The first chapter examines the treatment of the human corpse through burial and mourning rituals, as specific developments within these procedures provide interpretive windows into how the idea of death was quickly changing in nineteenth-century British culture. The second chapter engages representations of the human corpse as “subject” for study, especially as it figures within the contexts of body-snatching and human dissection. The third chapter explores specific nineteenth-century iterations of the ghost, as representing incorporeal extensions of the troublesome human corpse. The fourth chapter examines the uniquely Victorian literary and ephemeral figure of the ghost monkey; this entity, a reanimated, incorporeal specter of the human corpse from the “deep past,” occurs frequently in Victorian culture.

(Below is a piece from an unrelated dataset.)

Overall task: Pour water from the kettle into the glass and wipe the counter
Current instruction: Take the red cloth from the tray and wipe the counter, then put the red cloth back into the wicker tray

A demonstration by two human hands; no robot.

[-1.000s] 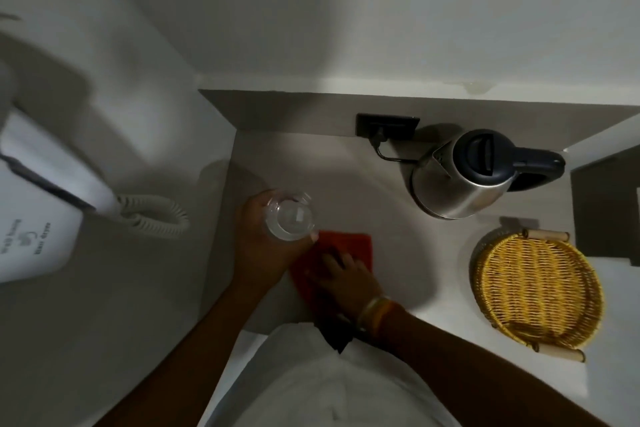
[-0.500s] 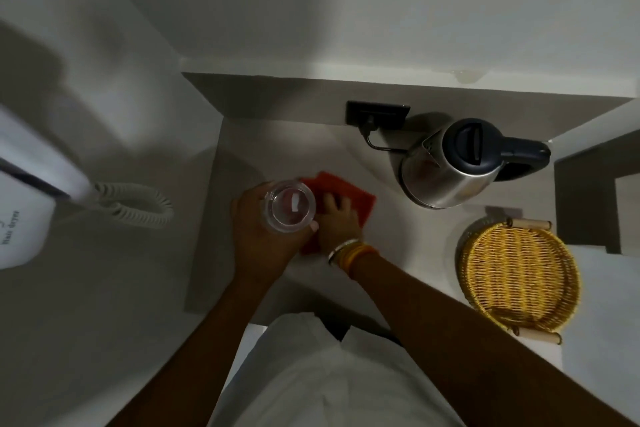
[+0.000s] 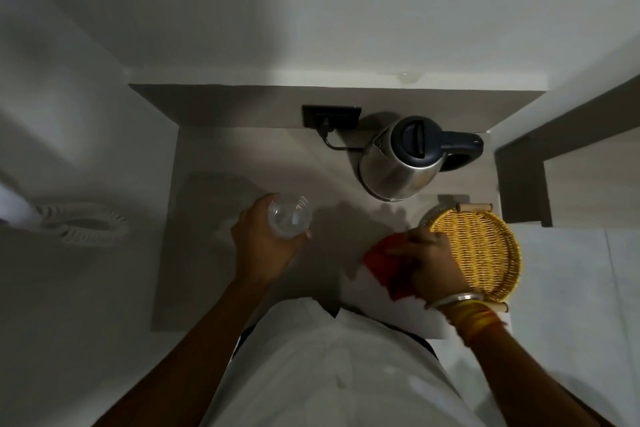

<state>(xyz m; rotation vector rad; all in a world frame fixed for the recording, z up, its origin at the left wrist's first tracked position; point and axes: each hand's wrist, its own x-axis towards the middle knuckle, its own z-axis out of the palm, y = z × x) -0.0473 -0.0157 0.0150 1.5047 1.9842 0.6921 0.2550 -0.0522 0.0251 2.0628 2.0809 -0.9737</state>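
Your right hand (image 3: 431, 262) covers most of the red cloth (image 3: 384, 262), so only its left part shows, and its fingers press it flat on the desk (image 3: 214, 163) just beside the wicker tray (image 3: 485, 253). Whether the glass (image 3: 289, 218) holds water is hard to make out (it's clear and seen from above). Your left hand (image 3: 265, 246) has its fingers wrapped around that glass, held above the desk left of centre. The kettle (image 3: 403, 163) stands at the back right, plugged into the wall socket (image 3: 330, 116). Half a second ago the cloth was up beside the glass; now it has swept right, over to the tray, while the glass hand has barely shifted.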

Ultimately, this dissertation hopes to show how representations of the human corpse in nineteenth-century British culture demonstrate, the persistent presence and influence of older, “exploded” folkloric beliefs, powerfully extant within a culture that frequently fought to marginalize them.
Publication Statement
Copyright is held by the author. User is responsible for all copyright compliance.
Rights Holder
Charles Hoge
Provenance
Received from ProQuest
File Format
application/pdf
Language
en
File Size
257 p.
Recommended Citation
Hoge, Charles, "Undead Empire: How Folklore Animates the Human Corpse in Nineteenth-Century British Literature" (2015). Electronic Theses and Dissertations. 292.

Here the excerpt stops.